Un informe de Cleveland Clinic advirtió que los cambios hormonales, la desaceleración del metabolismo y la pérdida progresiva de masa muscular convierten a la etapa perimenopáusica en un período de alta vulnerabilidad para el control del peso.
Dos especialistas en salud femenina, la Dra. Lynn Pattimakiel y la Dra. Pelin Batur, describieron por qué el cuerpo se transforma en esta etapa y qué estrategias concretas pueden marcar la diferencia.
El fenómeno es más frecuente de lo que se reconoce: mujeres que mantienen los mismos hábitos alimenticios y de actividad física de siempre comienzan a ver cómo el peso aumenta y la ropa ya no les queda igual.

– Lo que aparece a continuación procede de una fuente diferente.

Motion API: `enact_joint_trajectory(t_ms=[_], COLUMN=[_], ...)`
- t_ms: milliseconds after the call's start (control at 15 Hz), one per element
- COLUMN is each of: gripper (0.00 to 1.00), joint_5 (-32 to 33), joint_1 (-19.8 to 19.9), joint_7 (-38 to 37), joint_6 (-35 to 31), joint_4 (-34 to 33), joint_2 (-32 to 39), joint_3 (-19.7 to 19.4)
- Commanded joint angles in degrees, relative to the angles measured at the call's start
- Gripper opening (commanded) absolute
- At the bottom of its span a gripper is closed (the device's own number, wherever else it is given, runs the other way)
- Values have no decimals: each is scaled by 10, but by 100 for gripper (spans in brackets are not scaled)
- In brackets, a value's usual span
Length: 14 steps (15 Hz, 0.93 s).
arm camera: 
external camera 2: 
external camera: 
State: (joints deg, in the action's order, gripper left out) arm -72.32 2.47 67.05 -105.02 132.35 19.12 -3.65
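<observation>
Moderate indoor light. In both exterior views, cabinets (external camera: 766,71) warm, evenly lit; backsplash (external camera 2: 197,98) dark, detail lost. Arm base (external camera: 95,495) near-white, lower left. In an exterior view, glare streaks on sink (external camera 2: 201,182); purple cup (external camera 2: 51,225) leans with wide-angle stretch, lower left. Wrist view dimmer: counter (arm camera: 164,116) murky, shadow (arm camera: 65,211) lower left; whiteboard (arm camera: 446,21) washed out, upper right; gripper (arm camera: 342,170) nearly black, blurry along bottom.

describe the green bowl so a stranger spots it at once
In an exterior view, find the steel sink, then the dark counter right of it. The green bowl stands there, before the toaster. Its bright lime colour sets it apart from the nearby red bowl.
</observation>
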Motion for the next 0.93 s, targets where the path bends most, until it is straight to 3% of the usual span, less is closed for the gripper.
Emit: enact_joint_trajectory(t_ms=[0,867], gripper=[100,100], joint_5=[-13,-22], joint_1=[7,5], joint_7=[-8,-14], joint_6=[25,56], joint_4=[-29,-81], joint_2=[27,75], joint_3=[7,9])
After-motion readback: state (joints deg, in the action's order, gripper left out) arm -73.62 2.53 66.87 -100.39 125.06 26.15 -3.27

El cambio más visible ocurre en la distribución de la grasa: el tejido adiposo migra desde las caderas y los muslos hacia el abdomen, un patrón que las especialistas denominaron coloquialmente “barriga menopáusica” y que responde a una biología precisa.
La perimenopausia comienza mucho antes de lo que se cree
Antes de abordar las estrategias de manejo, la Dra. Batur, profesora de obstetricia, ginecología y biología reproductiva, estableció una distinción clínica relevante: la menopausia es técnicamente un evento puntual, definido por doce meses consecutivos sin menstruación, que ocurre en promedio a los 52 años.
Los cambios de peso, sin embargo, suelen manifestarse durante la perimenopausia, una etapa previa que puede extenderse entre cuatro y cinco años antes de ese umbral.
Cuatro factores biológicos actúan en simultáneo
La acumulación de grasa abdominal no responde a una sola causa. Según las especialistas, al menos cuatro mecanismos biológicos operan al mismo tiempo.

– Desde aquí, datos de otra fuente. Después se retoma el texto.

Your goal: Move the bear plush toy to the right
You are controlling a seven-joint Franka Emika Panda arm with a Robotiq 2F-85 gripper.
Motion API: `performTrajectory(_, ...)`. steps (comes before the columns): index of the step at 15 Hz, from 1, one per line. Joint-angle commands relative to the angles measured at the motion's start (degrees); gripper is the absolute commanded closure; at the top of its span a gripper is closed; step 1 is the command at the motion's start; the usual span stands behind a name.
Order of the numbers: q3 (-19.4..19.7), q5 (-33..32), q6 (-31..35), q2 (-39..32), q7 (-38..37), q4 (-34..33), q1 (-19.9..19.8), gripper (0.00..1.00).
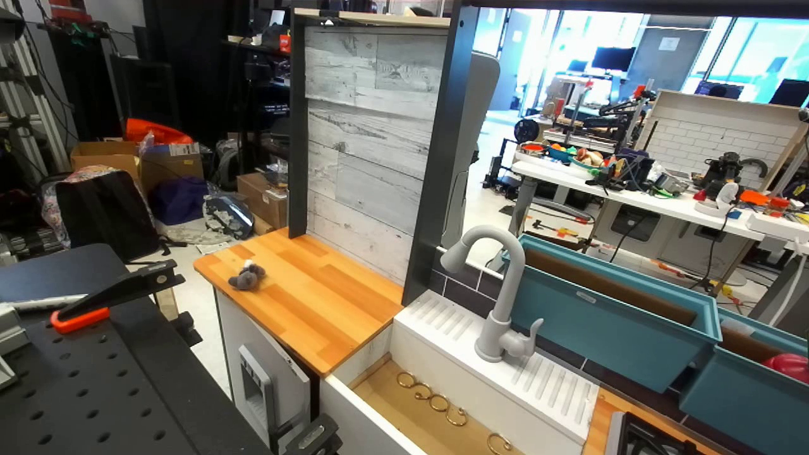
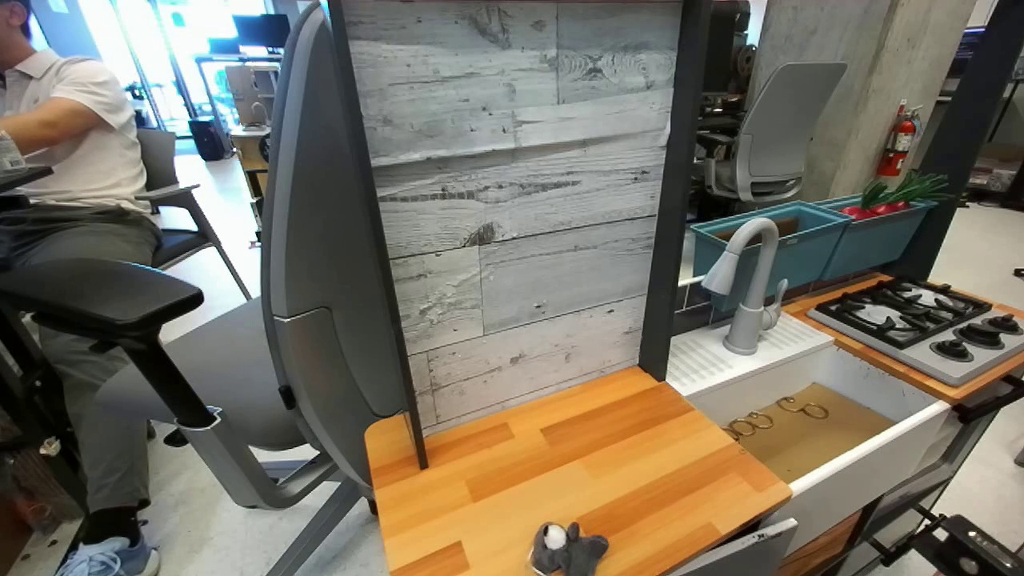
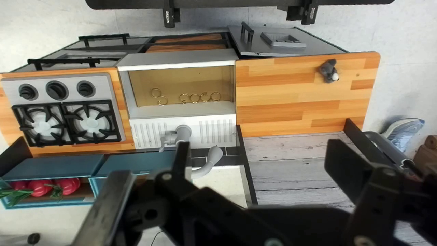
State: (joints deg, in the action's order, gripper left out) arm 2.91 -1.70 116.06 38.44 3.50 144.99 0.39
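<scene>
The bear plush toy is a small dark grey lump with a white patch. It lies on the wooden countertop in both exterior views, as the bear plush toy (image 1: pixel 246 277) near the counter's outer end, and as the bear plush toy (image 2: pixel 570 550) at the bottom edge of the picture. In the wrist view the bear plush toy (image 3: pixel 329 71) lies on the upper right part of the countertop (image 3: pixel 273 92). My gripper (image 3: pixel 257 150) shows in the wrist view with its black fingers wide apart and nothing between them. It is apart from the toy and not seen in the exterior views.
A grey faucet (image 1: pixel 505 297) stands beside the white sink (image 1: pixel 379 411) with gold rings inside. A grey wood-look panel (image 2: pixel 520 200) rises behind the countertop. Teal planters (image 1: pixel 607 309) and a stove (image 2: pixel 920 320) lie beyond. A cabinet door (image 3: pixel 283 41) hangs open below the counter.
</scene>
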Motion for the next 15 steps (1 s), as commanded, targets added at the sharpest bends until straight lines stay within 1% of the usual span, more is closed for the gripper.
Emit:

El primero es la caída del estrógeno: al disminuir durante la perimenopausia, este modifica la manera en que el organismo distribuye la grasa. “Los cambios hormonales pueden afectar la forma en que el cuerpo almacena grasa”, señaló la Dra. Batur.
El segundo factor es la desaceleración natural del metabolismo con la edad, que reduce la cantidad de calorías quemadas incluso sin modificar los hábitos.
A eso se suma la pérdida gradual de masa muscular, ya que el tejido muscular consume más energía que el tejido graso; menos músculo equivale a menos gasto calórico basal.
Por último, los síntomas propios de la menopausia, como los sofocos y los sudores nocturnos, alteran el sueño, con consecuencias directas sobre las hormonas que regulan el estado de ánimo y la salud física.

La Dra. Pattimakiel advirtió que no todo debe atribuirse a la menopausia. “Consulte con un profesional de la salud para descartar otras causas de aumento de peso”, indicó, y mencionó entre las más frecuentes la diabetes, la apnea del sueño, los problemas de tiroides, la depresión y el síndrome de ovario poliquístico (SOP).
Proteínas magras, movimiento y menos ultraprocesados: las claves del control
Ante este panorama, las expertas de la institución médica estadounidense ofrecieron un conjunto de estrategias concretas. En materia de alimentación, la Dra. Pattimakiel recomendó priorizar proteínas magras como pollo, pescado, lentejas, yogur bajo en grasa y claras de huevo, junto con un consumo regular de verduras.
Además, sugirió reducir los carbohidratos ricos en almidón, pan, pasta y productos horneados, los azúcares añadidos, el alcohol y los alimentos ultraprocesados. Consumir las comidas más abundantes durante la primera mitad del día y registrar lo que se come en un diario alimenticio también forman parte de las recomendaciones.

En cuanto al movimiento, la Dra. Batur propuso alcanzar los 150 minutos semanales de ejercicio aeróbico, caminata, ciclismo, carrera, combinados con al menos dos sesiones de entrenamiento de fuerza, como pesas libres, flexiones o sentadillas. El yoga y el pilates complementan la rutina al trabajar flexibilidad, tono muscular y salud ósea.
La terapia hormonal sustitutiva, una opción que no aplica para todas
El control de los síntomas menopáusicos también incide en el peso, dado que el malestar físico dificulta sostener hábitos saludables. La terapia hormonal sustitutiva (THS) puede mejorar el sueño y la calidad de vida general, aunque su conveniencia depende del historial médico, los síntomas y los riesgos individuales de cada paciente.
“Con un enfoque gradual y constante hacia la dieta y el ejercicio, se pueden incorporar cambios a largo plazo como parte de un estilo de vida más saludable”, concluyó la Dra. Batur en declaraciones a la institución médica.